EXERCISE DETAILS:
Once the line containing "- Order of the" has been written out, stop; until then, restate each line of the entries below word for word from the first.

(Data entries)
+ + + + +

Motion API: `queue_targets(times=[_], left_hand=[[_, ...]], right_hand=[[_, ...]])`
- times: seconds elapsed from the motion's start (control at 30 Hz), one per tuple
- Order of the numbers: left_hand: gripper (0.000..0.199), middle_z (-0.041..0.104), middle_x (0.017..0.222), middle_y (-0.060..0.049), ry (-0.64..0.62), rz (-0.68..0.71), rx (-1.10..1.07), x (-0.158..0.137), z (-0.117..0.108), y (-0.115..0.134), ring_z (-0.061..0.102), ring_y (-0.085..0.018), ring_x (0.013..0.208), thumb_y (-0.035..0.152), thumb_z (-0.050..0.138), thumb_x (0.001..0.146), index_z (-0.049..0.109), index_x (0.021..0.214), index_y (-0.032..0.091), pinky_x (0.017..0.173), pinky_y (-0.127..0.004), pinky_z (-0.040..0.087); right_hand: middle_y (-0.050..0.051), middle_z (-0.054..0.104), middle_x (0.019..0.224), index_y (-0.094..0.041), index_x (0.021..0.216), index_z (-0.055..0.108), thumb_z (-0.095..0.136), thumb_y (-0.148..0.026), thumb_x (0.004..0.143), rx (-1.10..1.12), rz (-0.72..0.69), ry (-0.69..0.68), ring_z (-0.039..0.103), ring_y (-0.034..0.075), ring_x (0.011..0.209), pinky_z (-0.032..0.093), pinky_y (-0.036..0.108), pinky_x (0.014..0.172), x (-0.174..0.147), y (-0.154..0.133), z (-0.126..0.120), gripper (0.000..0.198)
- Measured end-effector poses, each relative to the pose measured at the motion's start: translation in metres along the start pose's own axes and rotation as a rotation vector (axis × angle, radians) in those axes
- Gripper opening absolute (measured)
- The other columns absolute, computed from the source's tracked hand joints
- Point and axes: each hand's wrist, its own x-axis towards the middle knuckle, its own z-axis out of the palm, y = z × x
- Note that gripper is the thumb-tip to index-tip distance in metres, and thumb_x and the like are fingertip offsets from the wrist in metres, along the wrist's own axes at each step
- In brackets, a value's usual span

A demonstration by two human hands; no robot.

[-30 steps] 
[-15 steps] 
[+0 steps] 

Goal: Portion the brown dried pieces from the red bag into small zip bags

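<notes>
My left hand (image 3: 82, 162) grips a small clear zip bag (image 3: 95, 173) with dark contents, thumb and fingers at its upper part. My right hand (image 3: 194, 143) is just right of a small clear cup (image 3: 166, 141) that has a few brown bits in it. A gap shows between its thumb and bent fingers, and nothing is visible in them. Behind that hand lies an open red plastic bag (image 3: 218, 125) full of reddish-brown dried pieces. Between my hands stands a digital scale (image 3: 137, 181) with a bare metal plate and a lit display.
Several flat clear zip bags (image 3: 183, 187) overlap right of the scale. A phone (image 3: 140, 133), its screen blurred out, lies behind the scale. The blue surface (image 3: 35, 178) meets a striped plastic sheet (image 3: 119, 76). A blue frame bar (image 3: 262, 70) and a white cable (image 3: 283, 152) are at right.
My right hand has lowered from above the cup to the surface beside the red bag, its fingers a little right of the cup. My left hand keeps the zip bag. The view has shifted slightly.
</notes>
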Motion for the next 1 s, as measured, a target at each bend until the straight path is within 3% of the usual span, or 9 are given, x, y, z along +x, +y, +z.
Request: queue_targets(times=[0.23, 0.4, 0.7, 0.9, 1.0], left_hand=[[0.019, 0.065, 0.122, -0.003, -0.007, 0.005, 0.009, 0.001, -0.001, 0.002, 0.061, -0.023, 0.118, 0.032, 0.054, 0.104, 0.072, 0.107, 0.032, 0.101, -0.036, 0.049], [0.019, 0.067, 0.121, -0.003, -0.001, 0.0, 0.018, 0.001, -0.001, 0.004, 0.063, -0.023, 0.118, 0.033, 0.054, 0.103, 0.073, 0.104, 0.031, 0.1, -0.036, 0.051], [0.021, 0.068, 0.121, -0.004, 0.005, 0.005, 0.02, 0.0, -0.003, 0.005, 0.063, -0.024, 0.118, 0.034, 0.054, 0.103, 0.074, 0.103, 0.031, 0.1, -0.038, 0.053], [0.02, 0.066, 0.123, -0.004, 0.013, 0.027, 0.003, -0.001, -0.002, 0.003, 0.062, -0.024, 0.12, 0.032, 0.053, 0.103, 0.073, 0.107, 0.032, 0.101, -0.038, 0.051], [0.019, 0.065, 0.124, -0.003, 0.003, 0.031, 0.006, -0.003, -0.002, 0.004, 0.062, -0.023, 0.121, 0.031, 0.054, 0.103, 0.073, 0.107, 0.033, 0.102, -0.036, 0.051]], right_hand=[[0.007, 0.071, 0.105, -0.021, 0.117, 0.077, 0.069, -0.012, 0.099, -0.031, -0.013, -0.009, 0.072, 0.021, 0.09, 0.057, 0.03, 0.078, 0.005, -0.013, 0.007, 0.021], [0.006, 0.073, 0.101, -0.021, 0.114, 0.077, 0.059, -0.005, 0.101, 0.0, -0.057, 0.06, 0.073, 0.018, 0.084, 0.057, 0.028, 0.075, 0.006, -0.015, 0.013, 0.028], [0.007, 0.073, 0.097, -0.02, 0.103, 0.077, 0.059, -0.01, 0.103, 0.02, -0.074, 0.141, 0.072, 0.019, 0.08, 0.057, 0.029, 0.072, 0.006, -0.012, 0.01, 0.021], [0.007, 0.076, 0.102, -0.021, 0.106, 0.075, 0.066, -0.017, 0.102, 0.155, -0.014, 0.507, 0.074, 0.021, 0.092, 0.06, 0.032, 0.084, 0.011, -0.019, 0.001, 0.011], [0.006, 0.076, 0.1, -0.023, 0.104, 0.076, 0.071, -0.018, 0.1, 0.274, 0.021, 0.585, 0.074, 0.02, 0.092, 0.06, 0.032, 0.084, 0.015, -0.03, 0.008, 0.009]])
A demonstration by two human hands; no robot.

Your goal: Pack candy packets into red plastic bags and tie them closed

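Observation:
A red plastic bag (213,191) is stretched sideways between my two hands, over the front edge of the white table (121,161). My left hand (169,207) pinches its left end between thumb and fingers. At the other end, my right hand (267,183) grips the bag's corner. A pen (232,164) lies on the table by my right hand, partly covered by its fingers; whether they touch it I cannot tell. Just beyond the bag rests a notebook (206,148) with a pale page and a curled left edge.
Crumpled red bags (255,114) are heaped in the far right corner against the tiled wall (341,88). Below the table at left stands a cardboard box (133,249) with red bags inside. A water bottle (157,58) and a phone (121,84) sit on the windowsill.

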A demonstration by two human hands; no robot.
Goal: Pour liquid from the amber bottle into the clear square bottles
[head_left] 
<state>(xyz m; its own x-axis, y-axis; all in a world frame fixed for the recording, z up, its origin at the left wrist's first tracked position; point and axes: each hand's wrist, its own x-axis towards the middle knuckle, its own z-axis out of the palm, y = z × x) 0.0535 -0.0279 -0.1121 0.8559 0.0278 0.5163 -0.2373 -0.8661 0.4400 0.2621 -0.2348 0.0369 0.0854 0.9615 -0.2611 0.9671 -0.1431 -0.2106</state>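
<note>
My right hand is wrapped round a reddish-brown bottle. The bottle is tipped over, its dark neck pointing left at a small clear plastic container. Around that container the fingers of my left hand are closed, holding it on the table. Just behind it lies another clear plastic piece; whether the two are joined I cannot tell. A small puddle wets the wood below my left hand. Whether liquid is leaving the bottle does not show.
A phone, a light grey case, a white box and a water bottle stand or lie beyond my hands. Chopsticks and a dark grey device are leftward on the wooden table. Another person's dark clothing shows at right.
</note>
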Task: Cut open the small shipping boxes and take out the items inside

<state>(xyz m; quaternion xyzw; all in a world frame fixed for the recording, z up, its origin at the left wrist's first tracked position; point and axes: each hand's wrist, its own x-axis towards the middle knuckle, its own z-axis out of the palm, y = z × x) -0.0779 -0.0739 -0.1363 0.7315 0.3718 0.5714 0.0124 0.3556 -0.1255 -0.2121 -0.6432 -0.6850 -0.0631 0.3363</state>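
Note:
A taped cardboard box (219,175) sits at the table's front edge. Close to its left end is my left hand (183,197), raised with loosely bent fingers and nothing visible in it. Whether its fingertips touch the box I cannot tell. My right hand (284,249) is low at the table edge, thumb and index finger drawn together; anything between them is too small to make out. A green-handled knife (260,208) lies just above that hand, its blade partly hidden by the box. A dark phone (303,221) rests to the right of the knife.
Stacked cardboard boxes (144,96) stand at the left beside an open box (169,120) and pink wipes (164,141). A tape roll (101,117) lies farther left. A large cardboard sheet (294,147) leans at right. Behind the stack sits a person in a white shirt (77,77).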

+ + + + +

ANSWER SPACE:
Motion API: `queue_targets(times=[_], left_hand=[[_, ...]], right_hand=[[_, ...]])`
- times: seconds elapsed from the motion's start (control at 30 Hz), one per tuple
- Order of the numbers: left_hand: gripper (0.000..0.199), middle_z (-0.041..0.104), middle_x (0.017..0.222), middle_y (-0.060..0.049), ry (-0.64..0.62), rz (-0.68..0.71), rx (-1.10..1.07), x (-0.158..0.137), z (-0.117..0.108), y (-0.115..0.134), ring_z (-0.061..0.102), ring_y (-0.085..0.018), ring_x (0.013..0.208), thumb_y (-0.035..0.152), thumb_z (-0.050..0.138), thumb_x (0.001..0.146), index_z (-0.049..0.109), index_x (0.021..0.214), index_y (-0.032..0.091), pinky_x (0.017..0.173), pinky_y (-0.127..0.004), pinky_z (-0.040..0.087); right_hand: middle_y (-0.050..0.051), middle_z (-0.054..0.104), middle_x (0.019..0.224), index_y (-0.094..0.041), index_x (0.021..0.216), index_z (-0.055..0.108), thumb_z (-0.095..0.136), thumb_y (-0.148..0.026), thumb_x (0.004..0.143), rx (-1.10..1.12), rz (-0.72..0.69), ry (-0.69..0.68), ring_z (-0.039..0.103), ring_y (-0.034..0.075), ring_x (0.011..0.209), pinky_z (-0.032..0.093), pinky_y (-0.036..0.108), pinky_x (0.014..0.172), x (-0.174..0.147), y (-0.154..0.133), z (-0.126..0.120), gripper (0.000..0.198)

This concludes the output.